EverSet ES100 is a fully self-contained phase modulation time code receiver that receives and decodes the 60 kHz time signal from the National Institute of Standards and Technology’s WWVB transmitter located in Ft. Collins, Colorado, USA.
It contains a digital correlation receiver to extract the time code information from the received signal. It also has a simple serial interface (I2C) to transfer the date, time, and DST information to a host microcontroller.
EverSet ES100 is compatible with existing WWVB receive antennas and offers significantly improved performance in low signal-to-noise and low signal-to-interference scenarios when compared to amplitude modulation receivers.
- Receives new phase-modulated WWVB signal
- Significantly outperforms all other WWVB receivers
- Low power dissipation
- 2-wire serial interface
- Two antenna inputs
- 3.3V (2.0-3.6V max.) power supply and logic level
- Max. current consumption 28mA (processing)
- Min. current consumption <0.1mA (standby)
- Full-Frame reception time 134 seconds
- Tracking Mode reception time 24.5 seconds
- I2C Pull-Up Resistors on-board (selectable)
- Analog and digital wall clocks
- Clock radios
- Consumer Electronics
- High Precision Time Base
The original WWVB broadcast signal, while the best technology available in its day, has been challenged with reception issues in many locations and environments. This broadcast was based on an Amplitude Modulation/Pulse-Width Modulation (AM/PWM) scheme with a Binary-Coded Decimal (BCD) representation of the date and time information. The reception issues are primarily a result of the vulnerability of this modulation scheme to interference, and the need for a relatively high level of the received signal.
To address these issues, EverSet Technologies collaborated with NIST to develop an enhanced modulation scheme and broadcast format for the atomic clock time signal. This included a new Binary Phase-Shift Keying (BPSK) phase-modulation based time code generator, which has been broadcasting from the WWVB station since October 29, 2012. The enhanced modulation and coding scheme provides several orders of magnitude of improvement in reception robustness, and the new broadcast format also provides new features such as advance notifications of Daylight Saving Time (DST) transitions and of both positive and negative leap seconds. These advance notifications allow radio-controlled clocks to make the appropriate adjustments at each such transition even if the WWVB signal is not received for an extended period of time prior to it.

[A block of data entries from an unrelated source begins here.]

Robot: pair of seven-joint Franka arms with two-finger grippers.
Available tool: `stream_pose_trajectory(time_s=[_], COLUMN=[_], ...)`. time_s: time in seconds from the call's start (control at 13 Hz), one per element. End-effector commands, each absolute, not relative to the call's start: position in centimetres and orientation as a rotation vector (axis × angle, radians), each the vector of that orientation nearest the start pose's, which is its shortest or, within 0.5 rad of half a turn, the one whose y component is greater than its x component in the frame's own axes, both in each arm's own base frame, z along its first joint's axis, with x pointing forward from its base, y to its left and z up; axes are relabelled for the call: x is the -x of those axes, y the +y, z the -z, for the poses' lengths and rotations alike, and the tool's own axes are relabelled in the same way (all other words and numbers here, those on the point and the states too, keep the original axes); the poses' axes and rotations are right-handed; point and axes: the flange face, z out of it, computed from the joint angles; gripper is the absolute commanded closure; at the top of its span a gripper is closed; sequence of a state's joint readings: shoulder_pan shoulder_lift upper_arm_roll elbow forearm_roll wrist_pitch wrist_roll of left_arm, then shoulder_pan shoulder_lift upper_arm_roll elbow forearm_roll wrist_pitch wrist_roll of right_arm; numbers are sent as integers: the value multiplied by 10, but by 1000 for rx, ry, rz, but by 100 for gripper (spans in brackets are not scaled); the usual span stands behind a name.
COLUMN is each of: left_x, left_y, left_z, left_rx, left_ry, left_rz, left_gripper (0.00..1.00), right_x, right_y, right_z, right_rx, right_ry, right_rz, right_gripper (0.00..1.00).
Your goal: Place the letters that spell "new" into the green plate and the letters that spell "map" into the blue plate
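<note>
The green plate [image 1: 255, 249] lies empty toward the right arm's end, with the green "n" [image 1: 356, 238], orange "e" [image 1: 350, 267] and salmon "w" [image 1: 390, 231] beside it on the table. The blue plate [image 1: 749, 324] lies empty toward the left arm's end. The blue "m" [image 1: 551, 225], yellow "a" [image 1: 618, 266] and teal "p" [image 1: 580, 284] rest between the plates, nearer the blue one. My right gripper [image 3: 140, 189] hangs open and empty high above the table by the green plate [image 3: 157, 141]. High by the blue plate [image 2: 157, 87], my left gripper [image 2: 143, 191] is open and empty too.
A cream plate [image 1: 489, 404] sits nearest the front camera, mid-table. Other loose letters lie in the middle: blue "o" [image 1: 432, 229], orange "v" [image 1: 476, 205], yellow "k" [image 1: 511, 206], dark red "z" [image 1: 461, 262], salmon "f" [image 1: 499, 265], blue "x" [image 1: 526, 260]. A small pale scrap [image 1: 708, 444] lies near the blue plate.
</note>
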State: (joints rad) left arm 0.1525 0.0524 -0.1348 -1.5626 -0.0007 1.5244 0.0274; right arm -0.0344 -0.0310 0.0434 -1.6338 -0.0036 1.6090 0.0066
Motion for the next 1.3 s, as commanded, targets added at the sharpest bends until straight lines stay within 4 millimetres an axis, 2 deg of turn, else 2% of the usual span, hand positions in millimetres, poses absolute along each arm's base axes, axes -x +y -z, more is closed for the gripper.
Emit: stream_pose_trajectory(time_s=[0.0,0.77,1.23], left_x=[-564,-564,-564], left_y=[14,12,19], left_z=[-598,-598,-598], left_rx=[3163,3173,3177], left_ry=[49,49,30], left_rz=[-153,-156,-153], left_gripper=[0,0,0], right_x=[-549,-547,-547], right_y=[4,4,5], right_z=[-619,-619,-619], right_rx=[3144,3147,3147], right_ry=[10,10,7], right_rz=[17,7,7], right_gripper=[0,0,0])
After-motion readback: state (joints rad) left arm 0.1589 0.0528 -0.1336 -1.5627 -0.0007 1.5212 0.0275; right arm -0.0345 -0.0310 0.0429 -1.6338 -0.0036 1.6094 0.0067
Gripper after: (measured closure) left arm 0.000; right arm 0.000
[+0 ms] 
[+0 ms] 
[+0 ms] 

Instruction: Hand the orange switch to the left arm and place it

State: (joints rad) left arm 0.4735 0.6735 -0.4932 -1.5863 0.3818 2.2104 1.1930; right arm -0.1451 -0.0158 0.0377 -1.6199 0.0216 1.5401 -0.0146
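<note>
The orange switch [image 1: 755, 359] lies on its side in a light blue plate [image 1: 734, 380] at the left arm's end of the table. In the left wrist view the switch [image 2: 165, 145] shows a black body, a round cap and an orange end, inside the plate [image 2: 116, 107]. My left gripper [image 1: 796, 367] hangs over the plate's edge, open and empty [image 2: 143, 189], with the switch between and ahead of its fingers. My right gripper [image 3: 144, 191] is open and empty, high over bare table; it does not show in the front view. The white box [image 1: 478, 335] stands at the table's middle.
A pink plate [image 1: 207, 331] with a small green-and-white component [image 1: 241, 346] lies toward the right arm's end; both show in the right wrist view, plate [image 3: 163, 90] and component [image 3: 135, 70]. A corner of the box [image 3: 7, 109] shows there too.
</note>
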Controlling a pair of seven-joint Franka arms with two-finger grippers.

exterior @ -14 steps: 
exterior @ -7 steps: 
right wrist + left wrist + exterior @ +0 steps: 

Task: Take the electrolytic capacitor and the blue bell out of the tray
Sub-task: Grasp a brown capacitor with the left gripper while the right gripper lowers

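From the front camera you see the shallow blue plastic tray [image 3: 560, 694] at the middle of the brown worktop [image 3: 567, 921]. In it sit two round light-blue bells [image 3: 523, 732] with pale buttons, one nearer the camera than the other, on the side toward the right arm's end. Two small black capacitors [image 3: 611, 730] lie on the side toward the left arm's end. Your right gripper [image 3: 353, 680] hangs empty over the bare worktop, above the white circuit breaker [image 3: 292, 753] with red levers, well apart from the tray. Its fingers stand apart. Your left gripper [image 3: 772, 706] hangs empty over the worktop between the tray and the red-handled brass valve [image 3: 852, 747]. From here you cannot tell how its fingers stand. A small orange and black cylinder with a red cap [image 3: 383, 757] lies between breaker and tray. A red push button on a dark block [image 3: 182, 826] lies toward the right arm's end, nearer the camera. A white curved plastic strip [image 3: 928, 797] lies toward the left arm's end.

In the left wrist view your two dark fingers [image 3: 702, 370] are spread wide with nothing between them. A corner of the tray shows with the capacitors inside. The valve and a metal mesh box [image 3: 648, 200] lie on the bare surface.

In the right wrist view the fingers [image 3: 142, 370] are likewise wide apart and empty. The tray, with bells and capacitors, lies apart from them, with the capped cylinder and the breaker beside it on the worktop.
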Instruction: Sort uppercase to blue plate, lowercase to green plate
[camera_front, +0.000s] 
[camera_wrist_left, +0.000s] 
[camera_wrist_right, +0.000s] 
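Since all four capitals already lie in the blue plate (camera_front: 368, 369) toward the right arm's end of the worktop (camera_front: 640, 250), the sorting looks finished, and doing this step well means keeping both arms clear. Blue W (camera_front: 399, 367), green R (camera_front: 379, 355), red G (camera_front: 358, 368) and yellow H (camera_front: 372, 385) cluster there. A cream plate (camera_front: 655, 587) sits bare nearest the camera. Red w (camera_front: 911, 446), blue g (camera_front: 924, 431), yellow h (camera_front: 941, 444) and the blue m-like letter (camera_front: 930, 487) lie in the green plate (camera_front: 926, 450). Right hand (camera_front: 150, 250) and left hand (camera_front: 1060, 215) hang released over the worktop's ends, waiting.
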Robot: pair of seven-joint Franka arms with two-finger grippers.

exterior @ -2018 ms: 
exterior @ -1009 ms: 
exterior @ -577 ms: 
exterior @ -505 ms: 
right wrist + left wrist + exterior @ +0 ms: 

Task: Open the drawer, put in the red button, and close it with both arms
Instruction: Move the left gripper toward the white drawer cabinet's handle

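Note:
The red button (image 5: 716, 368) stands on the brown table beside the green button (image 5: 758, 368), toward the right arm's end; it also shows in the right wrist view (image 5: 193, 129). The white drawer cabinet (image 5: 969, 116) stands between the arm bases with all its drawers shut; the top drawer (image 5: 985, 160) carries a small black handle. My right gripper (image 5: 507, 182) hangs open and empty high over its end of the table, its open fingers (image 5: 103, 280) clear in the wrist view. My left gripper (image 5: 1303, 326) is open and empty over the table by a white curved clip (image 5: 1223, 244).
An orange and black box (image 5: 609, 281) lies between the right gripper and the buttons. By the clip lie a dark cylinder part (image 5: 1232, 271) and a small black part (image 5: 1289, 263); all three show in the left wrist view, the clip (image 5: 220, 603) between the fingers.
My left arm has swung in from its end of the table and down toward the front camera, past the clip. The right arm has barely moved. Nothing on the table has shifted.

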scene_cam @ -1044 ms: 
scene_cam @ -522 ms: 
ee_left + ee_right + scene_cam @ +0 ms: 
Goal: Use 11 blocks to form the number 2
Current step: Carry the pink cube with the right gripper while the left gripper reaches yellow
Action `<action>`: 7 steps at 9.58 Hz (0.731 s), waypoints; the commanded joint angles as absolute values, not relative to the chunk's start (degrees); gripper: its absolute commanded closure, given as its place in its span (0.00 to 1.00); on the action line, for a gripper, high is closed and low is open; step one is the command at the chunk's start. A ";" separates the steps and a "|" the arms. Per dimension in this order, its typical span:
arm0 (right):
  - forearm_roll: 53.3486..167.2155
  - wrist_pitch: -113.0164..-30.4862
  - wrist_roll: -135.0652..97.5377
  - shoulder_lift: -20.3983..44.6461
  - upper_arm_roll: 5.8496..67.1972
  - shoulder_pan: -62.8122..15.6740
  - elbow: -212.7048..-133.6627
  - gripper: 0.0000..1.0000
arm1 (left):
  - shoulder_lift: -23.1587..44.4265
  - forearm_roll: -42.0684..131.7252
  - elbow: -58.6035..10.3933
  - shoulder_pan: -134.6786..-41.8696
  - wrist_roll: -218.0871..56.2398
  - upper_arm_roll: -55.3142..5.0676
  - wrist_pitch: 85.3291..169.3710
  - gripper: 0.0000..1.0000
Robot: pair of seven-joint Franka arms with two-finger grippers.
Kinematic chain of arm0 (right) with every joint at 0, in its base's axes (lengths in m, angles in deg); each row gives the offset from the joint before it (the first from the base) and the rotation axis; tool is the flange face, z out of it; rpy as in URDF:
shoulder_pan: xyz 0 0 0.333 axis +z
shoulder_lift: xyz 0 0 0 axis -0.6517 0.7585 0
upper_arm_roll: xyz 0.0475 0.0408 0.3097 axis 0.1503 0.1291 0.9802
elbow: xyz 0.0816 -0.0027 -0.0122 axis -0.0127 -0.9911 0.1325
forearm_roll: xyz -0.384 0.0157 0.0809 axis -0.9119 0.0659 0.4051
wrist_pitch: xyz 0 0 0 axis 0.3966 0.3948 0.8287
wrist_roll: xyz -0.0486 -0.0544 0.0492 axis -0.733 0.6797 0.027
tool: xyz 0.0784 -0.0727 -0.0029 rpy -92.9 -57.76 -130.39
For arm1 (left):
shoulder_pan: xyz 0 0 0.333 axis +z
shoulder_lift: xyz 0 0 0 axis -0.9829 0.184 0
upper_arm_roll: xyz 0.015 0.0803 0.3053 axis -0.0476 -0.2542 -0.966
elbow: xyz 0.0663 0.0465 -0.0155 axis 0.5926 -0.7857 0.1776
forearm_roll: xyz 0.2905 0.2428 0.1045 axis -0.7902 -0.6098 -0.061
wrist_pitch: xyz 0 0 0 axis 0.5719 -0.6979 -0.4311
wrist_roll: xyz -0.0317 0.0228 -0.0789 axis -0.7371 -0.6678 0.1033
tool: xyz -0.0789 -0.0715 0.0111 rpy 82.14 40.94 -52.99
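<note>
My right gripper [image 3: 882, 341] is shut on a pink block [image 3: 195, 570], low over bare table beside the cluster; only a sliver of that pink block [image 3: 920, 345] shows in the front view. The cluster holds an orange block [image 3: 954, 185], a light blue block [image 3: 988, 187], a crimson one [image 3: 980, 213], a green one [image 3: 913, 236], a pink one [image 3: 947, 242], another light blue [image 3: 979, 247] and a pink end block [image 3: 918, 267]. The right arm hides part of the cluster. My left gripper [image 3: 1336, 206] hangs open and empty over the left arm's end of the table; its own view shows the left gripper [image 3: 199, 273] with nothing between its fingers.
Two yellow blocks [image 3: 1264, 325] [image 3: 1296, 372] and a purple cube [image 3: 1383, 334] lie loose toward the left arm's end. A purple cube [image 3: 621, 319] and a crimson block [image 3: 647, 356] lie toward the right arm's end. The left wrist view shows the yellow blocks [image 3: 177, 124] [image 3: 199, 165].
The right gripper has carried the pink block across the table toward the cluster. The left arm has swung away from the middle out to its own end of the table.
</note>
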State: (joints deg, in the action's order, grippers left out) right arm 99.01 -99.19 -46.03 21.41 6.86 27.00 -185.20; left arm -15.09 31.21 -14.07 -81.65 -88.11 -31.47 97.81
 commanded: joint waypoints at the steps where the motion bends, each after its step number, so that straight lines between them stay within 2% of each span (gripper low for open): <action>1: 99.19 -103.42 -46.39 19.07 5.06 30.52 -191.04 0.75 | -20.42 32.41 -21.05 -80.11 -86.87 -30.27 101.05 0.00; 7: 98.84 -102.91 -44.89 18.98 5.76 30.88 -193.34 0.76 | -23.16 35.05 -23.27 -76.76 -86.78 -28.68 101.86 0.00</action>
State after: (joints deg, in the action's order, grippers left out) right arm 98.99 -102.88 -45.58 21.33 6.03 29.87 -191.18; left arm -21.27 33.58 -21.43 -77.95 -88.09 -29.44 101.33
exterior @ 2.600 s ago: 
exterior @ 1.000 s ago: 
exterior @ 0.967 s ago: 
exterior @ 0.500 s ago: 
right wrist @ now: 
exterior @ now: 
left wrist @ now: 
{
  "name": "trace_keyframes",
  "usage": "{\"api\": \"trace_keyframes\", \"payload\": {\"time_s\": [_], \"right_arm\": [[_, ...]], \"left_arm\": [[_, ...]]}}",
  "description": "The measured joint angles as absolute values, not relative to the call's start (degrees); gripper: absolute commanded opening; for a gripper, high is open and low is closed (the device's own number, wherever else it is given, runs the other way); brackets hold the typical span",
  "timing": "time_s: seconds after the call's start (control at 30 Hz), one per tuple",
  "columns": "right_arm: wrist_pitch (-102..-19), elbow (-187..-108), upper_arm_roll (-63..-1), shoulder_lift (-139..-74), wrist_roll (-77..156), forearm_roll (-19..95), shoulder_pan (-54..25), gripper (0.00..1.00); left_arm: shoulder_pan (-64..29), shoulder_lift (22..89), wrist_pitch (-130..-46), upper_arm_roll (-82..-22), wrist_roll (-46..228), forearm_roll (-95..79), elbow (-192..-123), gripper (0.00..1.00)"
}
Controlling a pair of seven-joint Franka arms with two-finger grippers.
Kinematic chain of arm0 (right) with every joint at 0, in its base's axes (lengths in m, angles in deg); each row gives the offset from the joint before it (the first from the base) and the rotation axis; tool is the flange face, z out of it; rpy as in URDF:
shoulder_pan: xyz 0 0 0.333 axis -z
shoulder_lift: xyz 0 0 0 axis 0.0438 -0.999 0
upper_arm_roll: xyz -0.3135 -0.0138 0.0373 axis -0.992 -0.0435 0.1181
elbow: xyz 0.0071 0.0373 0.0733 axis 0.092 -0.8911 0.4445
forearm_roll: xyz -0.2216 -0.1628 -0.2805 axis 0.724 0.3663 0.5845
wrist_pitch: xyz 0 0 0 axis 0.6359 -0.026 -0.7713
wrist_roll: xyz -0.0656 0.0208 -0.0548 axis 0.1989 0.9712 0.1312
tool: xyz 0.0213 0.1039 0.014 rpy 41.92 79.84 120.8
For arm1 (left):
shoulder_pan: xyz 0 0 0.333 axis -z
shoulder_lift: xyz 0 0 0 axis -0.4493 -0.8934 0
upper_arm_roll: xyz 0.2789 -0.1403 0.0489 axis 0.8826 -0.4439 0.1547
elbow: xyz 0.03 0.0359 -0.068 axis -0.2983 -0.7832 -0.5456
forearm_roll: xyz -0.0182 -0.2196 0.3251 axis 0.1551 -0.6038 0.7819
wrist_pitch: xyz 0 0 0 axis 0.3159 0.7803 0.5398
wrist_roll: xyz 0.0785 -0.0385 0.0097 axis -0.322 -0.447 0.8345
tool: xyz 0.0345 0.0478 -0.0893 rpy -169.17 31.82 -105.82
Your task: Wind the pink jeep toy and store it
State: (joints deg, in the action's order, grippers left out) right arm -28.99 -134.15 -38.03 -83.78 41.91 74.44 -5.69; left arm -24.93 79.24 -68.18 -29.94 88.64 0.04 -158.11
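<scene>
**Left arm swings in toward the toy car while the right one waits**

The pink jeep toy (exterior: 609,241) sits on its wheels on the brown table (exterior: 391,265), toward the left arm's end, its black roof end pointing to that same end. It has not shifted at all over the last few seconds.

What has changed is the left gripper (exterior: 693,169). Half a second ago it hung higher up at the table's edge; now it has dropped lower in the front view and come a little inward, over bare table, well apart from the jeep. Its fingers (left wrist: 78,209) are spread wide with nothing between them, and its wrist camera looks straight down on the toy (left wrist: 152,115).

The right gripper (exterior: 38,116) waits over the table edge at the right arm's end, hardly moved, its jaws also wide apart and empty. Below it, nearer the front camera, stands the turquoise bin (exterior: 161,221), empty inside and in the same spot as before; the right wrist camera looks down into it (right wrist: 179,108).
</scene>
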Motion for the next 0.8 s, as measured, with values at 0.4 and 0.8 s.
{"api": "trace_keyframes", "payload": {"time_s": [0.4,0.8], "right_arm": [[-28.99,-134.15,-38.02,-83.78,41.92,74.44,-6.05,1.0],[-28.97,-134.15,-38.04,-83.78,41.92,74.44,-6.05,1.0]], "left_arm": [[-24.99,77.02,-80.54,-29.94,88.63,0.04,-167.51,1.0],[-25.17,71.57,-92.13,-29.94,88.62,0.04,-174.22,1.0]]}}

We stock compatible fine-tuned 60kHz ferrite antennas as well. The receiver can make use of 2 antennas, switching between them until synchronizing was successful. For best reception, these 2 antennas must be mounted horizontally and at a 90° angle to each other. If only 1 antenna is used, it is recommended to connect it to the first antenna input pin and to align the antenna horizontally and orthogonally relative to the sender near Fort Collins, Colorado.